(Photo by Archivio)
- Wednesday 09 June 2021
On 10 June the sun will be the protagonist of the annular eclipse that will give a show in the Arctic area. The coverage of the solar disk by that of the moon, with the exception of a ring, can be perfectly observed only for some regions of Canada, Greenland and Russia. In Italy, the phenomenon will be visible for just 5% and it will be necessary to be patient until 2027 to witness a total solar eclipse. The eclipse of Thursday 10 June «from Italy will be visible only as a partial one, of a very modest entity», observes astrophysicist Gianluca Masi, head of the Virtual Telescope Project. In fact, “a darkening of the sun around 0.5% is expected for Siena and slightly better values as we move further north, up to 5% in Valle d’Aosta. From Perugia down, however, the phenomenon will be invisible ».
The solar eclipse occurs when the sun is obscured by the passage of the moon and the obscuration which can be partial or total. That of June 10 will take place when our satellite will be near the point of maximum distance from the Earth (apogee). The portion of the sky (ie its angular dimension) that it will occupy will therefore be smaller and the disk will not be able to cover the entire solar disk, leaving a “ring of fire” uncovered. “It is important to remember – underlines Masi – that the vision of the sun without specially made protections is dangerous and risks causing permanent damage to sight”. Just to allow everyone to view it safely, the eclipse will also be broadcast online from the Virtual Telescope site with contributions from the places where it will be fully seen.

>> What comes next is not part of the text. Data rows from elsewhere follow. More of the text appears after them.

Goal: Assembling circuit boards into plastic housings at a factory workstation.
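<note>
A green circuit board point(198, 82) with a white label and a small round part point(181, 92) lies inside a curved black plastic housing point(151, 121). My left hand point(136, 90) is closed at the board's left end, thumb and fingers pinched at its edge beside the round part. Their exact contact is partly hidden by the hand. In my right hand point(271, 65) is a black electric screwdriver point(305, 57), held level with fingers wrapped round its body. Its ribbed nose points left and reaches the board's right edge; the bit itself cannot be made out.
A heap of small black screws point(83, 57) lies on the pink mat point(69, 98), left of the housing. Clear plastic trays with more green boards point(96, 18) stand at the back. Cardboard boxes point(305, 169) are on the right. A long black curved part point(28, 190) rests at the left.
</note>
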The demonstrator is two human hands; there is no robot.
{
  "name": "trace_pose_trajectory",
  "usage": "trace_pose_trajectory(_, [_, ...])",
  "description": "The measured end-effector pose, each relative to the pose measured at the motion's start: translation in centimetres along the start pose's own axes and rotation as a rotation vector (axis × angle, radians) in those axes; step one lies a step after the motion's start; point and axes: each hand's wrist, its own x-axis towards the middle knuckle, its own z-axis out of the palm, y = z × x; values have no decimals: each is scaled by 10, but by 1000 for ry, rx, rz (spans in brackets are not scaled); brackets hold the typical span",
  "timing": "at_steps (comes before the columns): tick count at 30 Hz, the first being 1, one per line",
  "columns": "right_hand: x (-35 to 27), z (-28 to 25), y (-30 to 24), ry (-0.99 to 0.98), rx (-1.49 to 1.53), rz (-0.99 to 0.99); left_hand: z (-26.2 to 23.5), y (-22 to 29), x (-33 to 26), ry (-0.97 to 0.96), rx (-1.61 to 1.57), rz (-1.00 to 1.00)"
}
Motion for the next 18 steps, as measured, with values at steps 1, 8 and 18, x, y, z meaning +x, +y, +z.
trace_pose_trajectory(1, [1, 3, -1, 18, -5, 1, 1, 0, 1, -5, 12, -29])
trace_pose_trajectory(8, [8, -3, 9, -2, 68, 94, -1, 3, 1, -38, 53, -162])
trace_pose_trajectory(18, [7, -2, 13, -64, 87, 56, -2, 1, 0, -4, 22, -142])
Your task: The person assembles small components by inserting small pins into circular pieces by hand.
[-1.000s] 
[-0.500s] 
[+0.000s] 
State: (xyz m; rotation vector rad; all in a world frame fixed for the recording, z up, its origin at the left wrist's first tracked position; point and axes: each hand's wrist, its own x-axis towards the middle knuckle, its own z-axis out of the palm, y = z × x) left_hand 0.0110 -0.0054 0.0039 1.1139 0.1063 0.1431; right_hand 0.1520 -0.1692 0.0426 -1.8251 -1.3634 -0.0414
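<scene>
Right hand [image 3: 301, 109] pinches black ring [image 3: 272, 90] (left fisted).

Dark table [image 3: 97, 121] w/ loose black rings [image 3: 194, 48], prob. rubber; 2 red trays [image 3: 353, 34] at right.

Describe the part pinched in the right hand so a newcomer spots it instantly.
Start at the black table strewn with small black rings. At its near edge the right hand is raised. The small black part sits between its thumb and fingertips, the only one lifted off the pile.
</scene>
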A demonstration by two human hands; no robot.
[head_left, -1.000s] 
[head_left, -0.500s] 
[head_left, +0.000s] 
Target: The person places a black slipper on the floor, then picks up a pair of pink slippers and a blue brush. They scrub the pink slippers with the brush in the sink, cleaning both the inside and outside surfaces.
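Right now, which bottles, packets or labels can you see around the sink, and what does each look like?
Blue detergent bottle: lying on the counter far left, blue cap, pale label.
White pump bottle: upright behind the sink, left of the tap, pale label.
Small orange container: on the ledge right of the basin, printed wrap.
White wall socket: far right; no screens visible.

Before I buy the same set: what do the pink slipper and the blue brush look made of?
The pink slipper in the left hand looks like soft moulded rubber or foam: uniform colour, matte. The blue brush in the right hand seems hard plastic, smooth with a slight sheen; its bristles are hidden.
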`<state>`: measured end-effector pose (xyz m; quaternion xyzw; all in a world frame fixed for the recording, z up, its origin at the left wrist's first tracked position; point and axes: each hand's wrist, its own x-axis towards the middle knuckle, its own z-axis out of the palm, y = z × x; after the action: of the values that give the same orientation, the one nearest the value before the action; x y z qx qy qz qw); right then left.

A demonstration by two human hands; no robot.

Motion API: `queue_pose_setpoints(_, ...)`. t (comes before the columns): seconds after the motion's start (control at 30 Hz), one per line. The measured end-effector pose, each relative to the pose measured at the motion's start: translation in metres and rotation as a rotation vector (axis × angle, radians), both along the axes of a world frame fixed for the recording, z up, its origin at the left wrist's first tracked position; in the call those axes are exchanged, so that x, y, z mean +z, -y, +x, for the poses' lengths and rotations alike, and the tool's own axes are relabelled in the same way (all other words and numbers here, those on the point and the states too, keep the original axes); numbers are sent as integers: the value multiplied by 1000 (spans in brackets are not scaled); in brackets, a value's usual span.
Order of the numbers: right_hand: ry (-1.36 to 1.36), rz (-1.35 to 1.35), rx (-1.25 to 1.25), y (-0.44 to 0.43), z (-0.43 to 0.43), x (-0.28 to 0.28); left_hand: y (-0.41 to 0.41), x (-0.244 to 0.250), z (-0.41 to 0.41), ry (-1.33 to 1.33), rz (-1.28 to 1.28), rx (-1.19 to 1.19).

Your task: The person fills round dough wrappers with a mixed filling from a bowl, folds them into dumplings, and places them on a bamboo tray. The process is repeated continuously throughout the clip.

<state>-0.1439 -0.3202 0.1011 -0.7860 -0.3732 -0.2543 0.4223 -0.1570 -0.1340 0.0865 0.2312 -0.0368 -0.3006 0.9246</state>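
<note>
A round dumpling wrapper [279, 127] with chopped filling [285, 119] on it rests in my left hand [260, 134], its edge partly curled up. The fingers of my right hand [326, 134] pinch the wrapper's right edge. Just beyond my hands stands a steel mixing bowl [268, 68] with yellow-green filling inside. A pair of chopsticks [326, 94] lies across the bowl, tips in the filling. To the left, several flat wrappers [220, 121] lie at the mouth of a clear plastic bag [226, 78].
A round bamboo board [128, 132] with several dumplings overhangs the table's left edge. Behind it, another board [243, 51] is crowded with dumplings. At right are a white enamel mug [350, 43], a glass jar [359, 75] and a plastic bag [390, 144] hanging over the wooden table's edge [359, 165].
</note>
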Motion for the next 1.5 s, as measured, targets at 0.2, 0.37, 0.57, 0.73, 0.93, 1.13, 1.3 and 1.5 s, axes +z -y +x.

Already next year, on October 25, Italy will see a new partial solar eclipse “but much” better “than this, with a sun coverage between 10 and 20%”, Masi specified. Instead, for a total eclipse there is to wait until August 2, 2027: an eclipse visible as a total south of Lampedusa, in the sea but in Italian territory, but which in any case will have a very wide coverage also for the rest of the Peninsula.